[Start of Attachment]
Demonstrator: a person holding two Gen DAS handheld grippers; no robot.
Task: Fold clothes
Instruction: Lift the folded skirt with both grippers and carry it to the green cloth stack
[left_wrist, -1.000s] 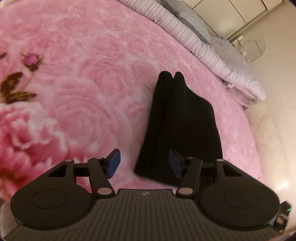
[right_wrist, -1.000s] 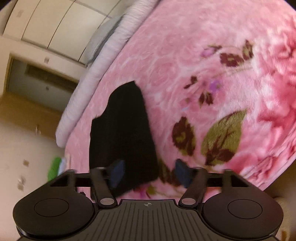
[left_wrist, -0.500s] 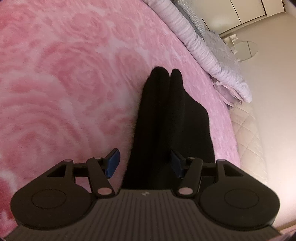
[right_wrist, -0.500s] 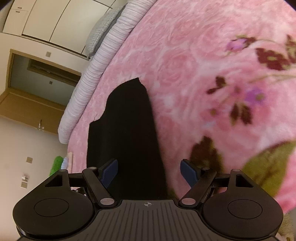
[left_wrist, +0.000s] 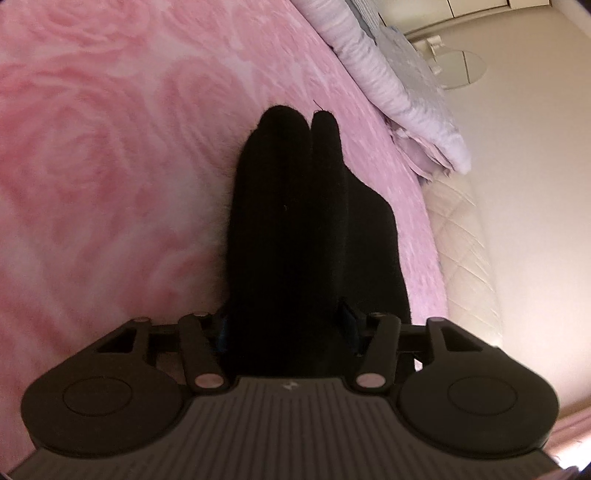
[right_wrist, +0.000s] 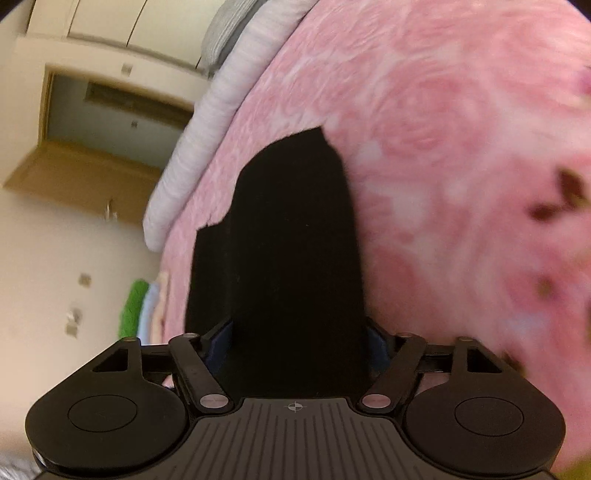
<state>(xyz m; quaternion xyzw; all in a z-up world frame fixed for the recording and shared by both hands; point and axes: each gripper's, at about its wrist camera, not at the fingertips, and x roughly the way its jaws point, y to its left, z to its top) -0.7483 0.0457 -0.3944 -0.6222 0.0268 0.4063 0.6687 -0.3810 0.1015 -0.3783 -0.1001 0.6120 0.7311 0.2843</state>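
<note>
- No readable writing is visible; the left gripper (left_wrist: 286, 328) has only a small pale mark on its ribbed grey body, and the right gripper (right_wrist: 297, 345) has a small crosshair mark.
- The black garment (left_wrist: 295, 229) is soft, matt and folded into a long narrow shape with two rounded ends at the far side.
- It lies on the pink blanket (left_wrist: 110, 147), which is fluffy with a rose pattern.
- Left gripper: jaws wide apart, the garment's near end between the blue pads; they do not visibly squeeze it.
- Right gripper: jaws also wide, the garment (right_wrist: 291, 258) between them, not pinched.
- A pale striped quilt (right_wrist: 207, 122) is rolled along the blanket's edge.
</note>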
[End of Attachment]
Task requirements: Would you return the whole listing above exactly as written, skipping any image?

Reply:
Demonstrator: a person holding two Gen DAS handheld grippers; no robot.
Task: Fold clothes
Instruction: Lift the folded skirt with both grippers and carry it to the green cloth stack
[left_wrist, -1.000s] 
[right_wrist, -1.000s] 
[left_wrist, -0.500s] 
[right_wrist, -0.500s] 
[left_wrist, +0.000s] 
[right_wrist, +0.000s] 
<state>(xyz m; quaternion xyzw; all in a z-up world frame fixed for the recording and shared by both hands; point and axes: each gripper's, at about its wrist camera, not at the fingertips, and x roughly the way its jaws point, y to its left, z to its top) -0.7483 0.0457 -0.3944 -0.6222 0.0268 0.4063 0.6687 -0.3810 0.1015 -0.3783 -0.1001 0.6120 0.7311 0.2843</state>
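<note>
- No readable writing is visible; the left gripper (left_wrist: 286, 328) has only a small pale mark on its ribbed grey body, and the right gripper (right_wrist: 297, 345) has a small crosshair mark.
- The black garment (left_wrist: 295, 229) is soft, matt and folded into a long narrow shape with two rounded ends at the far side.
- It lies on the pink blanket (left_wrist: 110, 147), which is fluffy with a rose pattern.
- Left gripper: jaws wide apart, the garment's near end between the blue pads; they do not visibly squeeze it.
- Right gripper: jaws also wide, the garment (right_wrist: 291, 258) between them, not pinched.
- A pale striped quilt (right_wrist: 207, 122) is rolled along the blanket's edge.
</note>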

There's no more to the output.